DATA EXCERPT —

*** Begin section ***

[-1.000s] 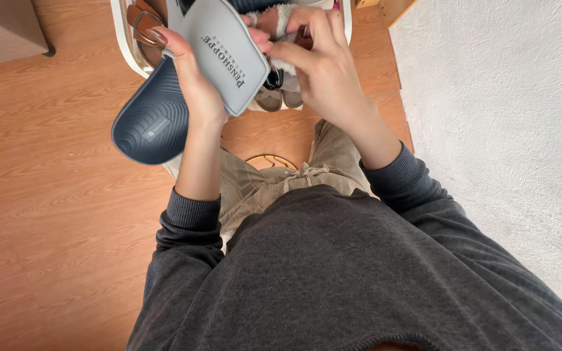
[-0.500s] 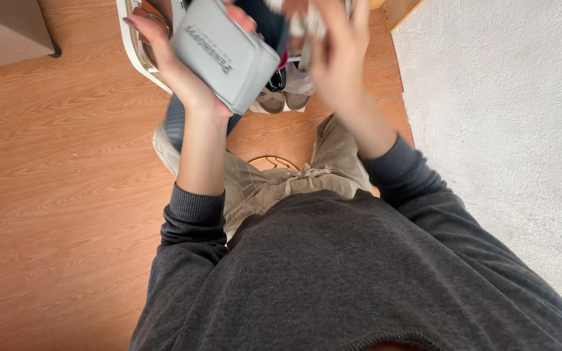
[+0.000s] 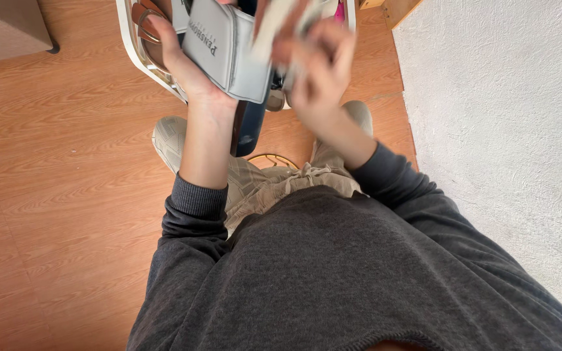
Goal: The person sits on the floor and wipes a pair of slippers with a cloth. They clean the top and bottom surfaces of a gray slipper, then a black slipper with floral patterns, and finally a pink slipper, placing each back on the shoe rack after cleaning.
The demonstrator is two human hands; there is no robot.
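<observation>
From where I watch, the near part of the frame is all dark grey sweater [image 3: 333, 273], and above it the beige drawstring trousers [image 3: 274, 182] and two pale shoes, the left shoe [image 3: 167, 133] now plainly showing at centre left and the toe of the right shoe [image 3: 359, 110] just past the right forearm. Half a second back only one shoe edge was visible, so the view has tipped a little.

Further up, my left hand [image 3: 190, 71] is clamped on the grey slide sandal [image 3: 226, 49], thumb up its near side, palm under the broad strap. A second ago the sandal lay flat enough that its dark ribbed sole filled the left of centre; now it has been turned on edge, the sole reduced to a dark blue sliver [image 3: 252, 123] hanging down beside the wrist. The sandal sits at top centre, over the rim of the white basket [image 3: 134, 52].

My right hand [image 3: 317, 62] is blurred with motion. It has swung from a raised, spread pose to a position just right of the sandal, fingers curled around something pale and fluffy [image 3: 274, 29]; I take it to be gripping that piece, though the blur keeps me from naming it.

Farthest off, the basket still holds a brown strapped sandal [image 3: 144, 19] at upper left. I judge the grey slide is being handled together with the pale item above the basket, not yet set down.
</observation>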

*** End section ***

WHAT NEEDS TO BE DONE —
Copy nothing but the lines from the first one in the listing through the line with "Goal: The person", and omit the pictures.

SOLUTION —
[-1.000s] 
[-0.500s] 
[+0.000s] 
Goal: The person sits on the floor and wipes a pair of slippers with a cloth. They clean the top and bottom surfaces of a gray slipper, then a black slipper with floral patterns, and finally a pink slipper, placing each back on the shoe rack after cleaning.

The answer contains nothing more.